Begin at the line below that has "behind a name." and stop after the line that has "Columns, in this". Please restate only those lines, word for word.

[[ Data for processing open ]]

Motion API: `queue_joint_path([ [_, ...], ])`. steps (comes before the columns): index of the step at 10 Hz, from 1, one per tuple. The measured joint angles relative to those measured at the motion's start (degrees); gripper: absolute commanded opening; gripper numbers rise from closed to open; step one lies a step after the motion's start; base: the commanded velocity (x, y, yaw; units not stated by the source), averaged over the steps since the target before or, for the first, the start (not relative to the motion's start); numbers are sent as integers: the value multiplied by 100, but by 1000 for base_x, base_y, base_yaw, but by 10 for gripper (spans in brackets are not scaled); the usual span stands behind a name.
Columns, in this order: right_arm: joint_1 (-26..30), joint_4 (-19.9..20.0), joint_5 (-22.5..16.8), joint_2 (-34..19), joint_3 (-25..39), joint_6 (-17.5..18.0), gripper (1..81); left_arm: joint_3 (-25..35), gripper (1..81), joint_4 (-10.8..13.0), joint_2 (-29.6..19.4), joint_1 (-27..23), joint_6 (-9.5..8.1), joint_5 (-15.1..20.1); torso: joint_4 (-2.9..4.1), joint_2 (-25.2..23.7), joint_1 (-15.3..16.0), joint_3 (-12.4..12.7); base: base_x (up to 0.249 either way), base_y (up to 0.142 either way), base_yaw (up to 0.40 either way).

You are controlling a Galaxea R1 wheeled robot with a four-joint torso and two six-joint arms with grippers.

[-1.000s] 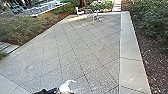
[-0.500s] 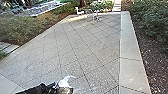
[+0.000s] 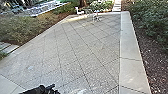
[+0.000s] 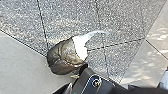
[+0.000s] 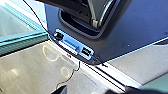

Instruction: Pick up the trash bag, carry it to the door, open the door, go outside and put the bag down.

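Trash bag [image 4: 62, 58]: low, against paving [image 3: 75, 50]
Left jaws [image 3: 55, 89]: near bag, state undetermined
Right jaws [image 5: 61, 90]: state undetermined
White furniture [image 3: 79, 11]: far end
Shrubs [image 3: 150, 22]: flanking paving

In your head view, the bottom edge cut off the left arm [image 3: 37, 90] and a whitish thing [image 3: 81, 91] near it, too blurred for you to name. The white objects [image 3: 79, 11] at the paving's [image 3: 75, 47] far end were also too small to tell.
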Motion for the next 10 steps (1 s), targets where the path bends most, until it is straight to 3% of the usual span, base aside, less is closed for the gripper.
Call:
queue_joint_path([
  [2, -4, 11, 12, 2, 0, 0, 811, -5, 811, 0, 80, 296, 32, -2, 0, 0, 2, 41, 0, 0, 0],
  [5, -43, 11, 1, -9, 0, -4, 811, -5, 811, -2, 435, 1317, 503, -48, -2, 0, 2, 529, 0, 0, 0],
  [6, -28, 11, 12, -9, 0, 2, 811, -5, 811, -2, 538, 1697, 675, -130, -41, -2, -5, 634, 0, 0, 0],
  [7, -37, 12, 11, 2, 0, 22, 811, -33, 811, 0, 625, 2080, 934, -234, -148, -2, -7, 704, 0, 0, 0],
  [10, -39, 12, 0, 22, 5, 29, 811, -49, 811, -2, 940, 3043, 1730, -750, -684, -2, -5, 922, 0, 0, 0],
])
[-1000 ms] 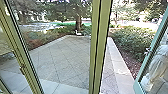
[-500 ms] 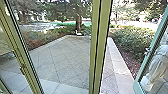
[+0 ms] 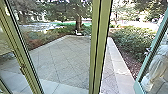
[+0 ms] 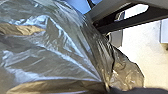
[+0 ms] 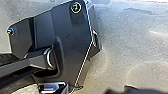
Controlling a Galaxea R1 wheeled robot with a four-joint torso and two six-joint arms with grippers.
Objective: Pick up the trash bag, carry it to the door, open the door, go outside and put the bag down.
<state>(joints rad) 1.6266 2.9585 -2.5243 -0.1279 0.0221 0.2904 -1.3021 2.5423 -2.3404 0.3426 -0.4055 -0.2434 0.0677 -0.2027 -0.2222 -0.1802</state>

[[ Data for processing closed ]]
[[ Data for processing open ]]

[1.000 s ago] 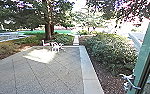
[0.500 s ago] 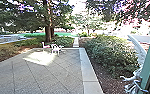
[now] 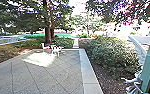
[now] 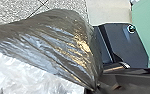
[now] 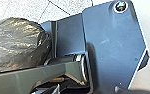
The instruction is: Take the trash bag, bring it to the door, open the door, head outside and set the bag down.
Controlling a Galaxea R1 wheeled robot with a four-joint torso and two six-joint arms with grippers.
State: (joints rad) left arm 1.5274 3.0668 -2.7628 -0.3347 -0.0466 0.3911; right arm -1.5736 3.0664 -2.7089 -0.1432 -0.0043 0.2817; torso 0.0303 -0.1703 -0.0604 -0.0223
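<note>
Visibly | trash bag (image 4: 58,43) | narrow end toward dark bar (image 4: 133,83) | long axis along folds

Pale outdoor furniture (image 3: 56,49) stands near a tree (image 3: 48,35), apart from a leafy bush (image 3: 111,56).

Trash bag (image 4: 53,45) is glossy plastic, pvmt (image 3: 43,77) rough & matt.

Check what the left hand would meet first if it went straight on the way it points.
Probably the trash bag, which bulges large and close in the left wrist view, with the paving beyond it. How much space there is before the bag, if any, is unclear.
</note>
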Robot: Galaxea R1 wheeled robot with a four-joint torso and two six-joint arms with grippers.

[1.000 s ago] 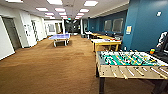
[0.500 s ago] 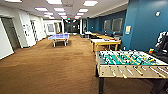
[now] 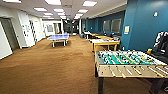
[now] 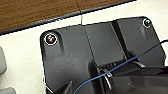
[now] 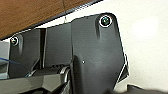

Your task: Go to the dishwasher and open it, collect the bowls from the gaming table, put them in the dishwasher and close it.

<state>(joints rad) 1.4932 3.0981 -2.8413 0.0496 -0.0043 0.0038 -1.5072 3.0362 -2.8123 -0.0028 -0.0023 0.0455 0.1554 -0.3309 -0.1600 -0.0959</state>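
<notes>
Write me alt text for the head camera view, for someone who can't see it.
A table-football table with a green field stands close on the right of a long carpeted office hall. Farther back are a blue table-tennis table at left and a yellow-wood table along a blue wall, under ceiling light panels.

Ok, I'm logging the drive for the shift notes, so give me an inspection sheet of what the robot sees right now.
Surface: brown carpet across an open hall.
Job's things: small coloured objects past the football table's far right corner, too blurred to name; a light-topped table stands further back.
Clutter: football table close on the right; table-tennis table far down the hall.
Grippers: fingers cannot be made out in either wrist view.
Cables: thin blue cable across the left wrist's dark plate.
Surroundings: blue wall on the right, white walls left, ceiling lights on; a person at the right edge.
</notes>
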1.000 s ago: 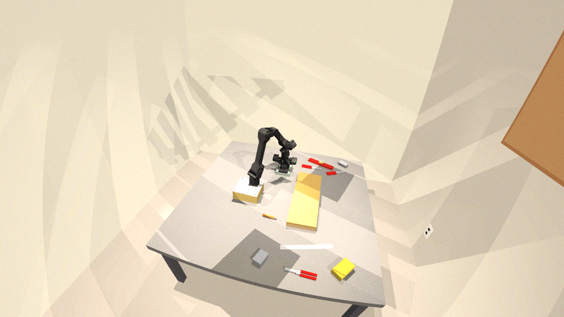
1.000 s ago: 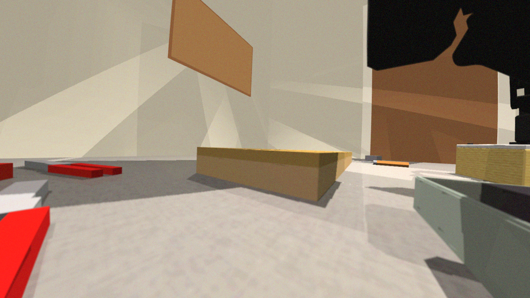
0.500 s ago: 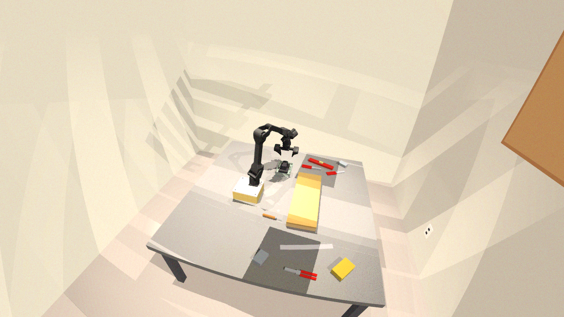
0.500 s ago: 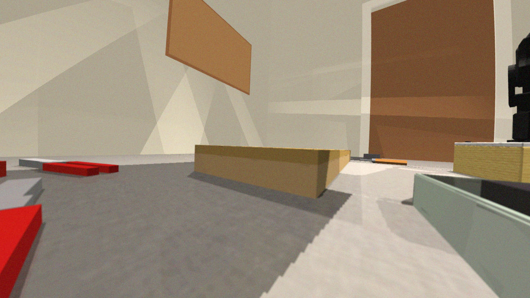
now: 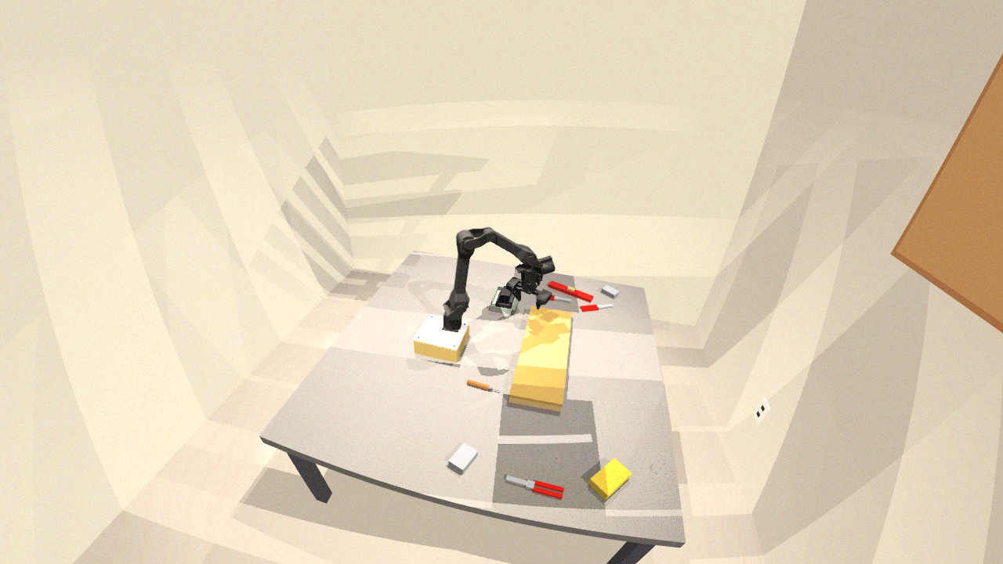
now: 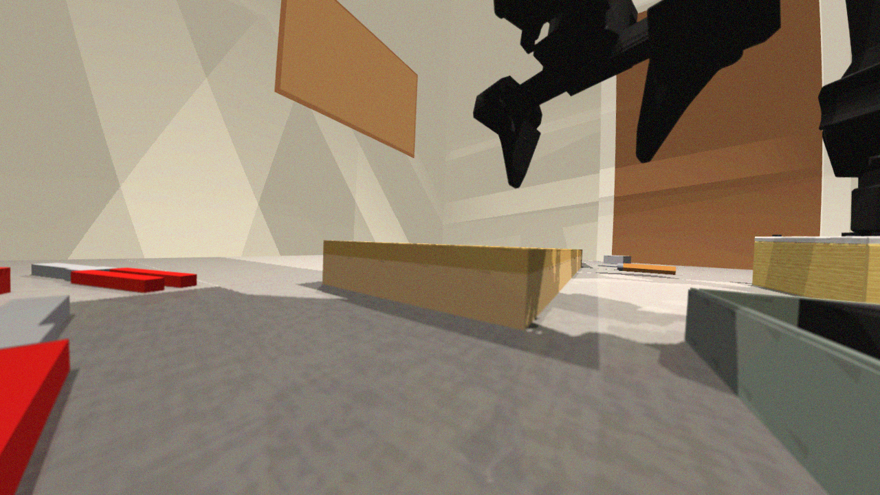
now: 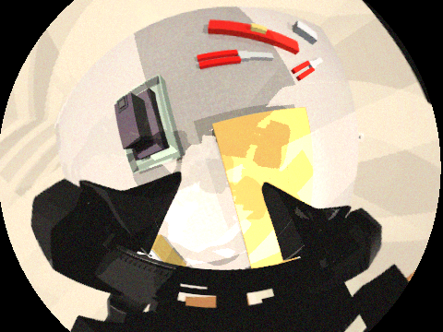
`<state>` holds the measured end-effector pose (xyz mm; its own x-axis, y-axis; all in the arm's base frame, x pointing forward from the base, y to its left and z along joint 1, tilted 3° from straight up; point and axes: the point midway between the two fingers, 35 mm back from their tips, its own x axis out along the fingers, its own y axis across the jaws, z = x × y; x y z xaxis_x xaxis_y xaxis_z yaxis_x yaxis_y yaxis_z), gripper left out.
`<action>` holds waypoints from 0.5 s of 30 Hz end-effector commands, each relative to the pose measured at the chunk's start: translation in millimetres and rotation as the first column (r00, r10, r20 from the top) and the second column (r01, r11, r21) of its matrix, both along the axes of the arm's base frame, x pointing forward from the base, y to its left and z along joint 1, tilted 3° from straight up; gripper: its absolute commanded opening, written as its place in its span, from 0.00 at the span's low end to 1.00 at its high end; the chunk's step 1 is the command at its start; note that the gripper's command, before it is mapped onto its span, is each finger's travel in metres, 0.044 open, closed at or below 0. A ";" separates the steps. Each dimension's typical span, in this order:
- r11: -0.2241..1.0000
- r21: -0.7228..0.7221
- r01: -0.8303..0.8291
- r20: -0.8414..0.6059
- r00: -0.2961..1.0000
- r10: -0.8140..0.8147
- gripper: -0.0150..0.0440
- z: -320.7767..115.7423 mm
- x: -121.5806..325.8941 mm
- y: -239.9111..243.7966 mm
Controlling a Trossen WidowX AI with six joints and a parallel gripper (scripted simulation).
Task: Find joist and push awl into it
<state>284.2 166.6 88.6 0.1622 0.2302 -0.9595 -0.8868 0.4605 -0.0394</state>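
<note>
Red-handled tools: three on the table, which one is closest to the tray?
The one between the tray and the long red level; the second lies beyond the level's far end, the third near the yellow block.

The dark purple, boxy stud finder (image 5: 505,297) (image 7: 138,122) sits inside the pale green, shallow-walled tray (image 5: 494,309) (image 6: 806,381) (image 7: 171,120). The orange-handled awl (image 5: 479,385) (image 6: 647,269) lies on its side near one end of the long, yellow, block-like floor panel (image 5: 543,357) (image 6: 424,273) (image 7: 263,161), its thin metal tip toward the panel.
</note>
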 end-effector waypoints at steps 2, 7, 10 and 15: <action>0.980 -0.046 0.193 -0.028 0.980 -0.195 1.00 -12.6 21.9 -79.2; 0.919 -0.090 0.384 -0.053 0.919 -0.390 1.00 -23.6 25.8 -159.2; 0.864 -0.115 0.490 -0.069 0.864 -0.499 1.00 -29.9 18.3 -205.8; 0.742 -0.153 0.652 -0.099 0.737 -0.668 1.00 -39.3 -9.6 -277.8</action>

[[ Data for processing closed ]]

§ **Exercise response**:
Motion API: `queue_joint_path([ [_, ...], ])`. steps (comes before the columns): index of the step at 10 Hz, from 1, one per tuple. The measured joint angles relative to those measured at the motion's start (degrees); gripper: absolute commanded opening; gripper numbers rise from closed to open; step one lies a step after the motion's start; base: the commanded velocity (x, y, yaw; units not stated by the source), averaged over the steps since the target before or, for the first, the start (not relative to the motion's start); numbers are sent as integers: the value multiplied by 100, but by 1000 for base_x, base_y, base_yaw, but by 10 for gripper (spans in brackets are not scaled); the usual span stands behind a name.
Columns, in this order: right_arm: joint_1 (-26..30), joint_4 (-19.9..20.0), joint_5 (-22.5..16.8), joint_2 (-34..19), joint_3 (-25..39), joint_6 (-17.5..18.0), gripper (1..81); left_arm: joint_3 (-25..35), gripper (1..81), joint_4 (-10.8..13.0), joint_2 (-29.6..19.4), joint_1 (-27..23), joint_6 (-9.5..8.1), joint_5 (-15.1..20.1); torso: joint_4 (-2.9..4.1), joint_2 (-25.2..23.7), joint_1 (-15.3..16.0), joint_3 (-12.4..12.7); base: base_x (up to 0.249 either way), base_y (up to 0.142 either way), base_yaw (up to 0.40 either way).

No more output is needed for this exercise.